卷积神经网络 mnist 模型手写数字识别

数据集简介

MNIST（Modified National Institute of Standards and Technology database）是机器学习领域最著名、最常用的入门级图像分类数据集之一。它包含了大量手写数字的灰度图片，任务目标是正确识别出每张图片中的数字（0-9）。

由于其规模适中、任务直观、识别难度不高，它常被用作验证新算法或教学演示的“标准测试平台”，被誉为机器学习领域的 “Hello World”。

数据内容与结构

类别：10类，分别对应数字 0 到 9。
图像格式：每张图片是固定大小的 28×28 像素 的灰度图像。
像素值：每个像素是一个0到255之间的整数，0代表白色（背景），255代表纯黑色（笔迹），中间值是不同程度的灰色。
数据量：数据集通常被分为两部分：
- 训练集：60,000 张 图片，用于训练模型。
- 测试集：10,000 张 图片，用于评估模型的最终性能。

数据示例

每个样本通常由一个特征向量（图像数据）和一个标签（真实数字）组成。

原始图像：可以看作一个 28行 x 28列的矩阵。
常用扁平化处理：在输入到许多经典机器学习模型（如逻辑回归、全连接神经网络）时，会将这个矩阵“展平”成一个长度为 784 (28*28) 的一维向量。
标签：一个 0-9 的整数，或通常被处理成 One-Hot 编码（例如，数字5表示为 [0,0,0,0,0,1,0,0,0,0]）。本例中，我们将在代码中把整数5做One-Hot编码处理

代码详解

导入数据集

本例中使用keras的数据集包（keras.datasets）中的mnist数据集的load_data()函数直接加载mnist数据，其中:x_train 为训练集手写图片；y_train 为训练集标签；x_test 为测试集手写图片；y_test 为测试集标签

import keras
from keras.datasets import mnist

################################
# 加载mnist数据集
# x_train 为训练集手写图片
# y_train 为训练集标签
# x_test  为测试集手写图片
# y_test  为测试集标签
################################
(x_train, y_train), (x_test, y_test) = mnist.load_data()

查看数据集中的数据结构

下面的代码显示训练集图片数据和标签数据的形状，显示训练集索引0（第一张手写图片）的图片和标签所示数字“5”

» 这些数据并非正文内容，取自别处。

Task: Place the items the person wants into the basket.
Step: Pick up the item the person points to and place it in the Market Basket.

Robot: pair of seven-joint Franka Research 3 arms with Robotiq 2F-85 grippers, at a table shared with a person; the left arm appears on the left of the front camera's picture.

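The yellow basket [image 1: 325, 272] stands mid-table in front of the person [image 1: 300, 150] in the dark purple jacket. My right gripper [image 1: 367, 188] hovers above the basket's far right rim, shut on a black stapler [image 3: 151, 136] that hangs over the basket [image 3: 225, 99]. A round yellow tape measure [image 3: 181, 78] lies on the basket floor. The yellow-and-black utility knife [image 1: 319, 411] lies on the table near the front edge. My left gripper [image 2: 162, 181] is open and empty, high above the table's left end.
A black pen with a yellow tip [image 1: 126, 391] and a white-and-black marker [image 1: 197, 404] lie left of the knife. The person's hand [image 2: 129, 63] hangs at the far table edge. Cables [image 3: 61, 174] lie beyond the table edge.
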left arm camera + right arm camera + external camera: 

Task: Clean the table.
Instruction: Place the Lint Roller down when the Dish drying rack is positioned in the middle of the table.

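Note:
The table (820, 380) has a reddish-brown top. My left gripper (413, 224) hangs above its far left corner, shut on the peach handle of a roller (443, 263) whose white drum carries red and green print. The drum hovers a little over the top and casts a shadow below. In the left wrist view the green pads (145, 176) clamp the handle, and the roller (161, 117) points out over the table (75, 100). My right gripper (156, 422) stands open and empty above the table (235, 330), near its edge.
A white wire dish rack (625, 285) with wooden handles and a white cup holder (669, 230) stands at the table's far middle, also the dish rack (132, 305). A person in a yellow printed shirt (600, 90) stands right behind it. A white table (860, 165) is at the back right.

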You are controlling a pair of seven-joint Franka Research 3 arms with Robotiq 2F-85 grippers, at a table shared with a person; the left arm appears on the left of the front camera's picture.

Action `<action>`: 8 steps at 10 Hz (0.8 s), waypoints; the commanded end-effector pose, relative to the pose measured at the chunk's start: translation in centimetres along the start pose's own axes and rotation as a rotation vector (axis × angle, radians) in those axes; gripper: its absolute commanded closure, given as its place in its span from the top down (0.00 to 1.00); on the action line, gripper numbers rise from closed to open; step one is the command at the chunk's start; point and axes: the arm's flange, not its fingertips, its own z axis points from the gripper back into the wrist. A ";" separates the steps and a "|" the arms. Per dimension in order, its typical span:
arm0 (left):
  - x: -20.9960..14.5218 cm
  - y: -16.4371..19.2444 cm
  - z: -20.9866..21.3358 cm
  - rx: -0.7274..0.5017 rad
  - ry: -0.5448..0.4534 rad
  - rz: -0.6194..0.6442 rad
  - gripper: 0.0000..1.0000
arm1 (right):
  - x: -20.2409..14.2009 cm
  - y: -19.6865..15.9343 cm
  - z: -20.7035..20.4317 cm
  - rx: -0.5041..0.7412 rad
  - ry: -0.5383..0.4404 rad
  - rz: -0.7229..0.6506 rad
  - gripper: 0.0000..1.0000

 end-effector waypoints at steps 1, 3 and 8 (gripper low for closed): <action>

# 显示训练集x_train的形状 (60000, 28, 28)
# 为60000张，28*28像素的图片
print(x_train.shape)
# (60000, 28, 28)

# 显示训练集y_train的形状 (60000,)
# 为60000个标记手写图片所代表数字的数值
print(y_train.shape)
# (60000,)

# 这里显示训练集手写图片索引0的图片内容
import matplotlib
from matplotlib import pyplot as plt

# 训练集索引为0的图片
img1 = x_train[0]
# 训练集索引为0的标签
label1 = y_train[0]

# 这里显示训练集标签索引0的内容 5
print(f"label1: {label1}")
# label1: 5

print(img1.shape)
# (28, 28)

# 这里显示训练集数据索引0的图片
plt.figure(figsize=(5,5))
plt.imshow(img1)
plt.title(label1)
plt.show()

以下是输出：

(60000, 28, 28)
(60000,)
label1: 5
(28, 28)

把分类训练标签转换为分类数组

from keras.utils import to_categorical
#分类训练标签转换为分类数组，
y_train_format = to_categorical(y_train)
#分类数组0(y_train_format[0])中的索引5的值为1，表示分类数组0的手写图片的标签是5
print(y_train_format[0])
# [0. 0. 0. 0. 0. 1. 0. 0. 0. 0.]

以下是输出:

[0. 0. 0. 0. 0. 1. 0. 0. 0. 0.]

训练数据增加一个维度

import numpy as np
#############################################
# VGG网络是设计用于处理彩色图像的，其标准输入格式是：
# (batch_size, height, width, channels)
# 对于RGB图像：channels = 3 (红、绿、蓝)
# 对于灰度图像：channels = 1
#############################################
x_train_format = np.expand_dims(x_train, axis=3)
print(f'shape of x_train_format is {x_train_format.shape}')
# shape of x_train_format is （60000, 28, 28, 1）

以下是输出：

shape of x_train_format is （60000, 28, 28, 1）

归一化图片数据

########################################
# 归一化x_train_format，使其值在0-1之间
# 灰度图片的每个点的值在0-255之间
# 归一化后的训练集为x_train_normal
########################################
x_train_normal = x_train_format / 255

构建卷积神经网络(CNN)模型

from keras.models import Sequential
from keras.layers import Dense,Conv2D, MaxPooling2D, Flatten

#####################################
# 构建卷积神经网络(cnn)模型
#####################################

# 构建空的模型容器
model = Sequential()

##################################################################################
# 构建卷积层
# Conv2D 是二维卷积层，主要用于处理二维数据，如图像数据。它对输入数据应用卷积操作，提取空间特征。
# Conv2D(
#    filters=32,           # 滤波器的数量（输出通道数）
#    kernel_size=3,        # 卷积核大小（3x3）
#    strides=(1, 1),       # 滑动步长
#    padding='valid',      # 'valid'（不填充）或 'same'（填充）
#    activation='relu',    # 激活函数
#    input_shape=(28, 28, 1)  # 只在第一层需要
# )
#
# 卷积层输出形状公式
# 不填充 (valid)
# output_size = (input_size - kernel_size) / stride + 1
#
# 填充 (same)
# output_size = input_size / stride  # 当stride=1时，输出尺寸=输入尺寸
##################################################################################
conv1 = Conv2D(filters=32, kernel_size=(3,3), input_shape = (28,28,1), activation = 'relu')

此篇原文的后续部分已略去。